There can be no question but that the principal had a personal knowledge of the true purchase price as also had the ultimate consignee, Mr. Desjardin. It would seem to us to be a reckless disregard for truth when the shipper and exporter gave to the broker a false valuation. Ignorance of the law, of course, is not to be considered. It seems to us to have been the duty of the broker to have consulted with the ultimate consignee. If he had done so and the consignee told the truth he would have been in possession of the true value.
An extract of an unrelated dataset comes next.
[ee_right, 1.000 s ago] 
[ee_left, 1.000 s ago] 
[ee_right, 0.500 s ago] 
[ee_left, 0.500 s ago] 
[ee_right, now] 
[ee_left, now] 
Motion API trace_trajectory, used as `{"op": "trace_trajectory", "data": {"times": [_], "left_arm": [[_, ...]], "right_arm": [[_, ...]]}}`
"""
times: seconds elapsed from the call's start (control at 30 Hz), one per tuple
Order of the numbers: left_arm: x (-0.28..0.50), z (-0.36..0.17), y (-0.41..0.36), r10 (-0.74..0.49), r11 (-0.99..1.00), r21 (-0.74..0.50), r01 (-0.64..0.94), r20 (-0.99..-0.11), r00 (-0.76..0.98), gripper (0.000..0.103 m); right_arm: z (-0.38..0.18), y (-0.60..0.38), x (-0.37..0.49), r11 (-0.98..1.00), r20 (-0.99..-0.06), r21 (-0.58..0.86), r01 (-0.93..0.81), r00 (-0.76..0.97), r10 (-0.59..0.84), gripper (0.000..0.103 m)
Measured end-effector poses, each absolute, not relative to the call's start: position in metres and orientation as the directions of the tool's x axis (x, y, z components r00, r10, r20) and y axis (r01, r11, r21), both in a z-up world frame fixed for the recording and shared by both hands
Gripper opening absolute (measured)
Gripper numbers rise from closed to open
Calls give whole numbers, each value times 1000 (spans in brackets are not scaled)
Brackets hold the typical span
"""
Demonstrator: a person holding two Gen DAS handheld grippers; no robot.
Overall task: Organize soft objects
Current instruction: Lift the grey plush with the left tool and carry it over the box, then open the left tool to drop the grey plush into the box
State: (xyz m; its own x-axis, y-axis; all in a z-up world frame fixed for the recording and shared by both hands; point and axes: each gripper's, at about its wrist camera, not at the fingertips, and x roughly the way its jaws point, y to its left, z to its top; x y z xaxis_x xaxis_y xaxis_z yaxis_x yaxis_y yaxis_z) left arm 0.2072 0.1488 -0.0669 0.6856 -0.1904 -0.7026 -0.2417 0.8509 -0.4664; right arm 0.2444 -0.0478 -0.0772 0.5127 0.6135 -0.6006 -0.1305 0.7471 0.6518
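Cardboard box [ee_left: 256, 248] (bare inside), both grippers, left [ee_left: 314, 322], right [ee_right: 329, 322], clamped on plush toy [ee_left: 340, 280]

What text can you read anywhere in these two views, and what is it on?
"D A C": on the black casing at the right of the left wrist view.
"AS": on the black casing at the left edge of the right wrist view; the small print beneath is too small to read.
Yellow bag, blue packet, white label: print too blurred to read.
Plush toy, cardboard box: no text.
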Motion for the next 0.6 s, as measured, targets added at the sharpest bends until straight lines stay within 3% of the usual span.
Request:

It will not do to rely upon lack of knowledge of the law. Under section 481 (a) (5) of the Tariff Act of 1930, all invoices must set out the purchase price of every item in the currency of the purchase if the merchandise is shipped in pursuance of a purchase or agreement to purchase. That statute certainly makes no exception with respect to the contents of the invoice whether or not the goods are to be admitted free of duty or are dutiable.

We find nothing in the entire record which could absolve the entry of the goods at wrong values when the correct prices were known by the principal for whom the broker acted. It is clear to us that appellee has failed to meet his statutory burden of proof and the judgment of the United States Customs Court should be and is reversed.

JacKSON, J., retired, recalled to participate herein in place of Johnson, J.